Check each line of the listing below for the string "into", and copy the ones that have it.

RECORDS FOR THIS EXERCISE —
──────
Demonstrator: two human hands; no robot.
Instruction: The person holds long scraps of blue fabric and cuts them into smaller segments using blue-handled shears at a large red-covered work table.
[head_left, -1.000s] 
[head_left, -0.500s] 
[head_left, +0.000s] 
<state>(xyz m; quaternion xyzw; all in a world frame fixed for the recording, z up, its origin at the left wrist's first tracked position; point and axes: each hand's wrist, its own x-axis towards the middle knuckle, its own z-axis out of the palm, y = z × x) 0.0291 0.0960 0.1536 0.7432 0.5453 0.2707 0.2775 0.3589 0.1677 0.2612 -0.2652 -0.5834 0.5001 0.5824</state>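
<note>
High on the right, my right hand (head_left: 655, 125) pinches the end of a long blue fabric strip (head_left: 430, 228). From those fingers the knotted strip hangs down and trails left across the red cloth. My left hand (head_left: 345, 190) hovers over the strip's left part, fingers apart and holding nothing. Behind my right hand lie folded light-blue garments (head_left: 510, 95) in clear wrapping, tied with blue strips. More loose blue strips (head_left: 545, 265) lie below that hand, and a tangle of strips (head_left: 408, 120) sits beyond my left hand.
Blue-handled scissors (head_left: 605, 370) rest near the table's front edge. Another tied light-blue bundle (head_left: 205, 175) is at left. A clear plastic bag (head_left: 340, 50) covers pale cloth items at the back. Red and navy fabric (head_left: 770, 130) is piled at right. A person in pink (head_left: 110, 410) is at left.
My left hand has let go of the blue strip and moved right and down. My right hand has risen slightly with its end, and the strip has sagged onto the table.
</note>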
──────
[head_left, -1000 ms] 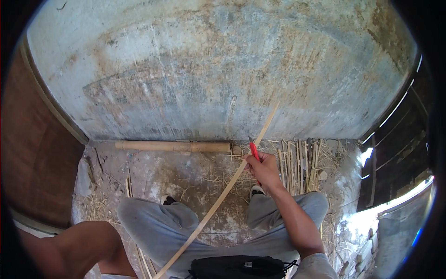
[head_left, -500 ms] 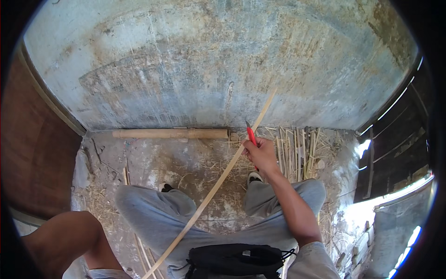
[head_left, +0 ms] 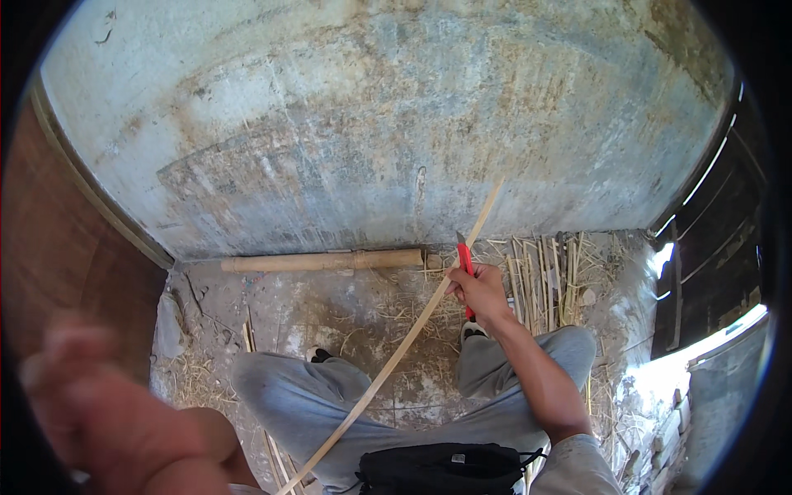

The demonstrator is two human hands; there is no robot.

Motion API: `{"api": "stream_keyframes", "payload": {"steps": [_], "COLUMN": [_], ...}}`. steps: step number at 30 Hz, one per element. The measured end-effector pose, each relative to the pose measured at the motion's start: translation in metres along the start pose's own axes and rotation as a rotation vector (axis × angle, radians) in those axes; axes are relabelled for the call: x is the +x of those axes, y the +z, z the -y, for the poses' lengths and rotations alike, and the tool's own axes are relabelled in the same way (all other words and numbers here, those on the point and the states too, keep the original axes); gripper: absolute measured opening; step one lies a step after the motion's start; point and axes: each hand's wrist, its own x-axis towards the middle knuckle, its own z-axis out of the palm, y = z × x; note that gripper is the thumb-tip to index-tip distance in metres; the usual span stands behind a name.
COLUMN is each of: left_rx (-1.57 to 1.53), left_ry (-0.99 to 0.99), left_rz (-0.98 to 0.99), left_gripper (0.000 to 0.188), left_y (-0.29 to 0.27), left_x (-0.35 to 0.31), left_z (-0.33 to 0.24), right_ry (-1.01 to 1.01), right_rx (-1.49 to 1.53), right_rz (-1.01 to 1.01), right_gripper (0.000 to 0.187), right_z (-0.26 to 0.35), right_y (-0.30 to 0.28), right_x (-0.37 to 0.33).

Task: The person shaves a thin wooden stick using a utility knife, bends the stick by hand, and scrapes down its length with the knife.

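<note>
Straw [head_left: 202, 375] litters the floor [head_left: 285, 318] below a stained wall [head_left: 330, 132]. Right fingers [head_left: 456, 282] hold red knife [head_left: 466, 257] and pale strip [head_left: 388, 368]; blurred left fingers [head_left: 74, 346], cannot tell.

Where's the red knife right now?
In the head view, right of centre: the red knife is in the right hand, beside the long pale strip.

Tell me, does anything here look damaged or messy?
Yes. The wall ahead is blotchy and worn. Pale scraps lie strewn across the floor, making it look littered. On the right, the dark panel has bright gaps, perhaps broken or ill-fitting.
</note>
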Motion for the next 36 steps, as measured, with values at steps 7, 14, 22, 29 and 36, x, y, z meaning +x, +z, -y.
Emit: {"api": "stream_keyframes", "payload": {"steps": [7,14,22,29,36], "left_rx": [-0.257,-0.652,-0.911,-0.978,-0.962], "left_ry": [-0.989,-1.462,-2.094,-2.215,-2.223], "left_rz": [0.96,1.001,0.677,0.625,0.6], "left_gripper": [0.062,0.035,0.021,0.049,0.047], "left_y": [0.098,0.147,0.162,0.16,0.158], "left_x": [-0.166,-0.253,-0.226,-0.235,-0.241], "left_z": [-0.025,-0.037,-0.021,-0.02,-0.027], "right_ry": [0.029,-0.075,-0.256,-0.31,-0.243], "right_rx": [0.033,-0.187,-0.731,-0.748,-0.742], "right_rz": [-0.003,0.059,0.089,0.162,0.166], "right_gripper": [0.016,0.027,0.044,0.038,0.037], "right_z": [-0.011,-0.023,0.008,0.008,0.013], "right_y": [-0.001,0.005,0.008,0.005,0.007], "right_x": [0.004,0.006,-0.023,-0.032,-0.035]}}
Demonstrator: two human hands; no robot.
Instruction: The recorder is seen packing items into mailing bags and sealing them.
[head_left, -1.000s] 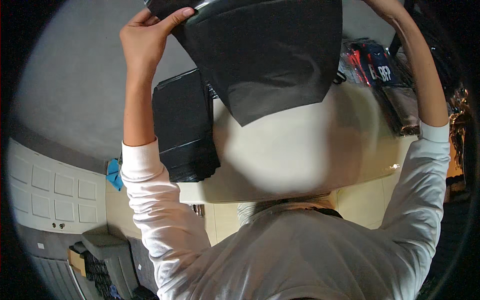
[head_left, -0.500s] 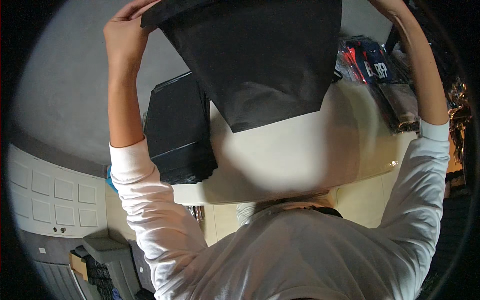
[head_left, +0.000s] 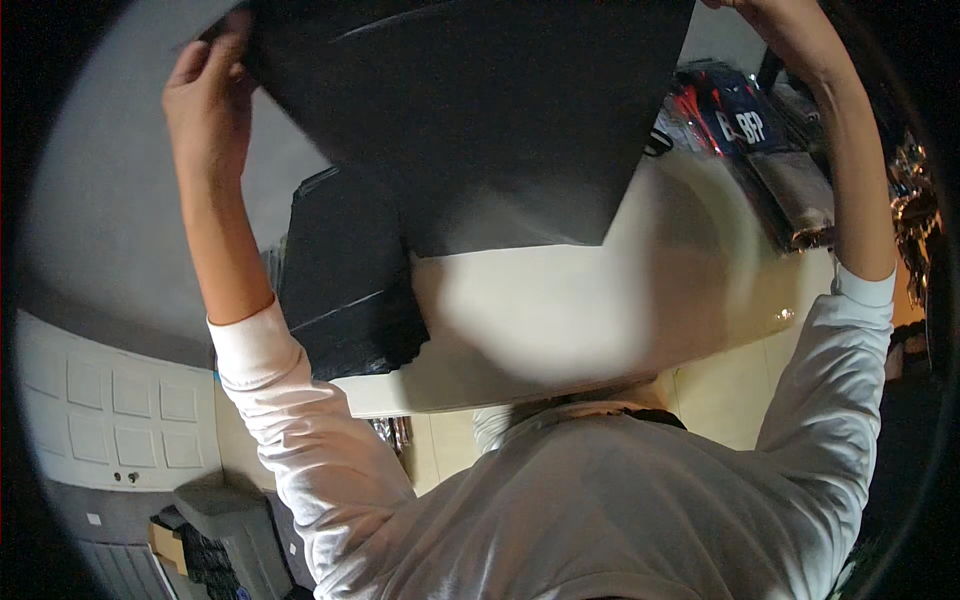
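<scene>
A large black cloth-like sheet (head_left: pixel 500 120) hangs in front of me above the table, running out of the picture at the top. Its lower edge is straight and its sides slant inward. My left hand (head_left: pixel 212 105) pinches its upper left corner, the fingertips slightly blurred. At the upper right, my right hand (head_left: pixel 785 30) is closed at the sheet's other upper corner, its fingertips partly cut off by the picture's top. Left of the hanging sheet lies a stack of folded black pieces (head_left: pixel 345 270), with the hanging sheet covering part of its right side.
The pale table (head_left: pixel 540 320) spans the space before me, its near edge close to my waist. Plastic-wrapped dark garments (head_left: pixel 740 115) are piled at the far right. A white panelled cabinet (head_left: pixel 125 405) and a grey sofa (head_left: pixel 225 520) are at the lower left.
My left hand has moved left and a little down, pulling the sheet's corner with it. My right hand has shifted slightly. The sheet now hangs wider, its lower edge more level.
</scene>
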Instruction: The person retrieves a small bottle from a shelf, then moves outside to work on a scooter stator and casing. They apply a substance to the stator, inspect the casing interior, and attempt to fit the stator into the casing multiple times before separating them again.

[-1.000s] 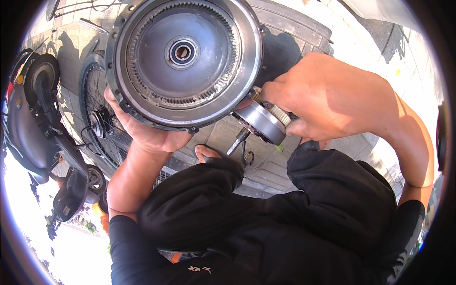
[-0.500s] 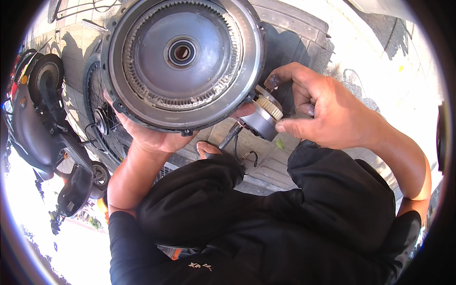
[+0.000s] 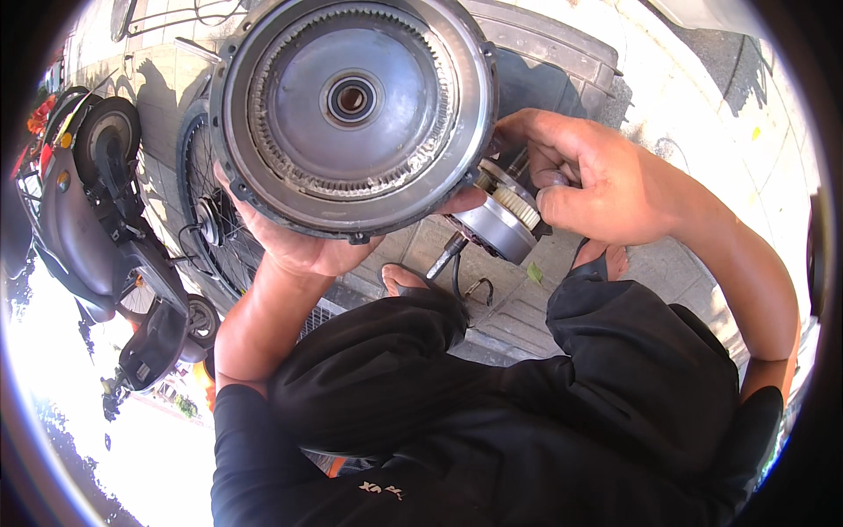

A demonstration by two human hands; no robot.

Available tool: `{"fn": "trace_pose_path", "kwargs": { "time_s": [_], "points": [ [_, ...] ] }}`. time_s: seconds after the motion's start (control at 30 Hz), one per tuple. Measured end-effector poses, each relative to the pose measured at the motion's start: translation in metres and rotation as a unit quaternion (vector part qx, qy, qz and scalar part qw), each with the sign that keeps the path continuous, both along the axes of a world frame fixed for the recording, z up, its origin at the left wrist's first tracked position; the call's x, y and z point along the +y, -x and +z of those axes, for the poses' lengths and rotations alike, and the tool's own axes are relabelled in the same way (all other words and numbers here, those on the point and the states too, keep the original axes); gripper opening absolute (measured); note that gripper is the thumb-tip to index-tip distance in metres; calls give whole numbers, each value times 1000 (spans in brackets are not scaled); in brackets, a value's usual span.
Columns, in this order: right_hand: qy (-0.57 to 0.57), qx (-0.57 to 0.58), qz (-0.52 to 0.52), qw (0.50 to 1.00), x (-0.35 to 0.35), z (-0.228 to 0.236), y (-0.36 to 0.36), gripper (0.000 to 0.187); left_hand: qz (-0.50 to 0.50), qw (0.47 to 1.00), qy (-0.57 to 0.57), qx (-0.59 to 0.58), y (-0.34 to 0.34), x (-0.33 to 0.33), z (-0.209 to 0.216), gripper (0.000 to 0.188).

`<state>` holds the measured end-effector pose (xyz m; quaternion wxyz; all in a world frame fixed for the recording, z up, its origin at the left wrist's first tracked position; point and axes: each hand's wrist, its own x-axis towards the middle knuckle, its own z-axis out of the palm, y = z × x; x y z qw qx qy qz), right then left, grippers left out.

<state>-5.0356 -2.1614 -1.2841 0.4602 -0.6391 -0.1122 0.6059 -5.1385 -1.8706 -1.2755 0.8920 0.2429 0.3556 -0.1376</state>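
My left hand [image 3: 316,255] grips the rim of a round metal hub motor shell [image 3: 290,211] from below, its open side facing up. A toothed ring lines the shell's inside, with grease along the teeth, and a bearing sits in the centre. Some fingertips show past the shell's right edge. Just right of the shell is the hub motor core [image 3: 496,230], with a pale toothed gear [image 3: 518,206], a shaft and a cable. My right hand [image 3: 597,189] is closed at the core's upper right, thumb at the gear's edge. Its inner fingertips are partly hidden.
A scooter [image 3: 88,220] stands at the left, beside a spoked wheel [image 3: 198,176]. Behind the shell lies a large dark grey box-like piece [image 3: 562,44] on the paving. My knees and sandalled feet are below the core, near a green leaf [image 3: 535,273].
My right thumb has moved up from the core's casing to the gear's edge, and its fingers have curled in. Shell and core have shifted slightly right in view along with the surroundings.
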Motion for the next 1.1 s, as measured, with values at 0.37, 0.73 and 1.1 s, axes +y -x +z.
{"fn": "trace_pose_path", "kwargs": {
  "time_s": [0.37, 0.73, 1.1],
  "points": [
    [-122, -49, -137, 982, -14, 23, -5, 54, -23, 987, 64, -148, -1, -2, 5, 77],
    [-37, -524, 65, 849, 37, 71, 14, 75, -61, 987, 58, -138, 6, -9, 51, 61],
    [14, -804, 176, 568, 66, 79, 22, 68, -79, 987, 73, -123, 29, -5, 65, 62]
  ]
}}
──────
RESPONSE AREA —
Instruction: The person holds long scraps of blue fabric and cuts them into smaller segments using blue-handled shears at a large red-covered work table.
Instruction: The recorder is seen packing items into mailing bags and sealing them.
Instruction: The person retrieves a small bottle from a shelf, then moves outside to work on a scooter stator and casing. They apply a substance to the stator, inspect the casing interior, and attempt to fit the stator into the casing multiple times before separating them again.

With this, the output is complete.